▸ **Exercise details**
The copy should run from the line containing "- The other" through the last line of the entries below, exactly as written, with pictures omitted.

═════ Excerpted records

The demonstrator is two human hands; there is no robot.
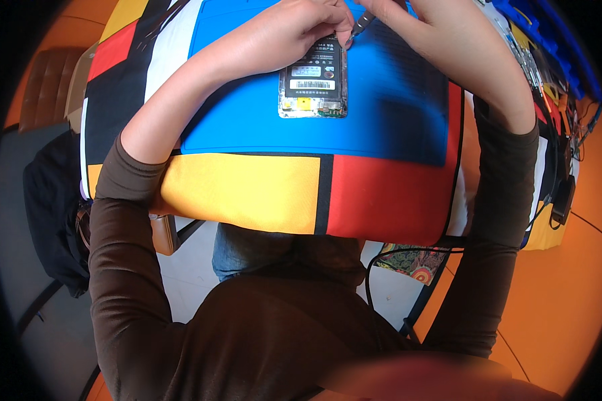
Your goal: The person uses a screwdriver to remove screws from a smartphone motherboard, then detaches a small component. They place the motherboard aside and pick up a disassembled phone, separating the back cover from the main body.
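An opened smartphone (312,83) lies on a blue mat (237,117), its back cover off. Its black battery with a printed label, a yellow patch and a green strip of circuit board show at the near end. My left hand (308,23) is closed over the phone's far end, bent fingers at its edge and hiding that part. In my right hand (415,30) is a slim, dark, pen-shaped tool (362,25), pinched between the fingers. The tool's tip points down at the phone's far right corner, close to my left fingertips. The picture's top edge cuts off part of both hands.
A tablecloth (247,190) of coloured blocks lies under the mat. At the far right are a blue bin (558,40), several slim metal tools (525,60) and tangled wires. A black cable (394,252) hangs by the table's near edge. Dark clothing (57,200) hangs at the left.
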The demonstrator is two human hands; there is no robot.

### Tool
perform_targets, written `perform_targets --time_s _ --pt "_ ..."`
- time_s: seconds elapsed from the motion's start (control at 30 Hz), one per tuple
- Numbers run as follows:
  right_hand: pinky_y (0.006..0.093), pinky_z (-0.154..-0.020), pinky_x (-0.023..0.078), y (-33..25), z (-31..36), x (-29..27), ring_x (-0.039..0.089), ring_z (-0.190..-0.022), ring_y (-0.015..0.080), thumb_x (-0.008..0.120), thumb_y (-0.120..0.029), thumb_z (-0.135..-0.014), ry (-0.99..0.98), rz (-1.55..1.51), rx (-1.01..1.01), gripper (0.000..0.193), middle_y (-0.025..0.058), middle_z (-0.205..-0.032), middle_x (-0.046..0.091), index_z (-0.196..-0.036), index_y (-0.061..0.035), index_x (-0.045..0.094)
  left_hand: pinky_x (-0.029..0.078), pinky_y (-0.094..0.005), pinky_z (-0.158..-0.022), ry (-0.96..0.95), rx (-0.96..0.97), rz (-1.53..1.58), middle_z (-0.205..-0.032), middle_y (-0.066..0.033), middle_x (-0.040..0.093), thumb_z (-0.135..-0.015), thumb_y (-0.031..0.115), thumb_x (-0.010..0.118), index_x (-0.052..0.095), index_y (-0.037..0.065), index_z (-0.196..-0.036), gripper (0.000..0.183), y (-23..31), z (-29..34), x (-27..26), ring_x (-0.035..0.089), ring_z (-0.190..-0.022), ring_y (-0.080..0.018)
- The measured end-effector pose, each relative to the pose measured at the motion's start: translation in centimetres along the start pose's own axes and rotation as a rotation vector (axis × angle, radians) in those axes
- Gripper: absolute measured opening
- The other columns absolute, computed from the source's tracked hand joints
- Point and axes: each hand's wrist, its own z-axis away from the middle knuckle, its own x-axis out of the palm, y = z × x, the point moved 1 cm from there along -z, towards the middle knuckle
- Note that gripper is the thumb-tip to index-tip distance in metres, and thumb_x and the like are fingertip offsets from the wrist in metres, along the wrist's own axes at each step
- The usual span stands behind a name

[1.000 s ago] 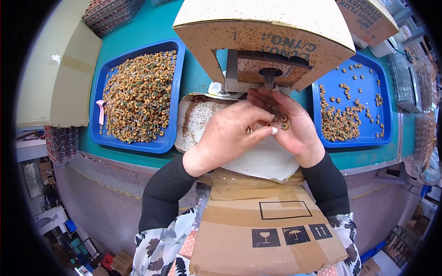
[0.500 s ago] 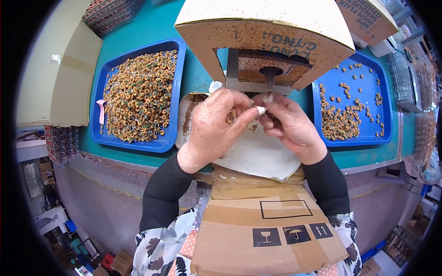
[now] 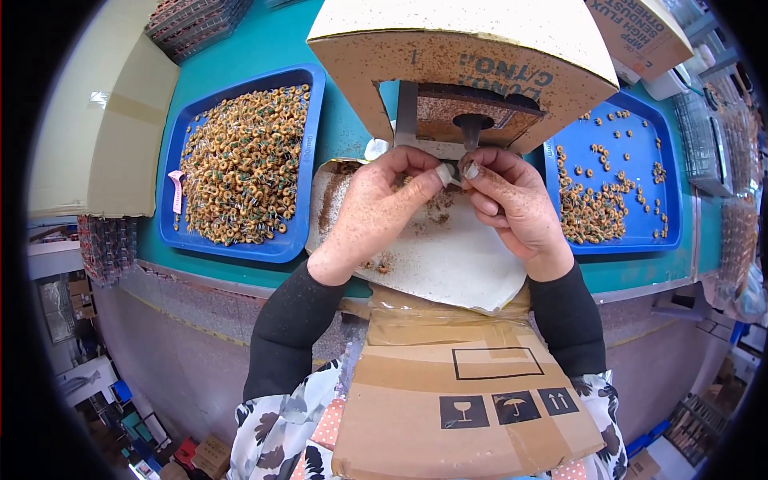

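My left hand (image 3: 372,210) and my right hand (image 3: 522,210) meet just below a dark funnel-like spout (image 3: 474,126). Both are closed in a pinch, thumb tips wrapped in white, close around something small that the fingers hide. Brown specks dot the skin of both hands. Under them lies a white sheet (image 3: 460,268) strewn with brown crumbs, a small tan piece (image 3: 382,266) resting near its left part. The spout sticks out of an opening in a cardboard box (image 3: 448,60) set upside down over it.
On the left, a blue tray (image 3: 308,200) is heaped with small tan rings (image 3: 240,172) bearing wire ends. A second blue tray (image 3: 668,216) on the right holds fewer rings (image 3: 588,214). A taped carton (image 3: 472,384) sits in front of my body, against the green table (image 3: 340,120).
Both hands have shifted slightly, the fingers drawing up closer beneath the spout. A ring-like piece seen by the left fingers earlier no longer shows there; crumbs on the sheet are more exposed.
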Motion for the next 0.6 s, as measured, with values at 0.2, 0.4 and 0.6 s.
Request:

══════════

▸ **Solution to this exercise**
- The other columns absolute, computed from the source's tracked hand joints
- Point and axes: each hand's wrist, its own z-axis away from the middle knuckle, its own x-axis out of the palm, y = z × x, the point moved 1 cm from there along -z, towards the middle knuckle
- Note that gripper is the thumb-tip to index-tip distance in metres, and thumb_x and the like are fingertip offsets from the wrist in metres, along the wrist's own axes at each step
- The usual span stands behind a name

[1.000 s ago] 
[0.500 s ago] 
[now] 

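My left hand (image 3: 372,210) and my right hand (image 3: 522,210) meet just below a dark funnel-like spout (image 3: 474,126). Both are closed in a pinch, thumb tips wrapped in white, close around something small that the fingers hide. Brown specks dot the skin of both hands. Under them lies a white sheet (image 3: 460,268) strewn with brown crumbs, a small tan piece (image 3: 382,266) resting near its left part. The spout sticks out of an opening in a cardboard box (image 3: 448,60) set upside down over it.
On the left, a blue tray (image 3: 308,200) is heaped with small tan rings (image 3: 240,172) bearing wire ends. A second blue tray (image 3: 668,216) on the right holds fewer rings (image 3: 588,214). A taped carton (image 3: 472,384) sits in front of my body, against the green table (image 3: 340,120).
Both hands have shifted slightly, the fingers drawing up closer beneath the spout. A ring-like piece seen by the left fingers earlier no longer shows there; crumbs on the sheet are more exposed.
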Motion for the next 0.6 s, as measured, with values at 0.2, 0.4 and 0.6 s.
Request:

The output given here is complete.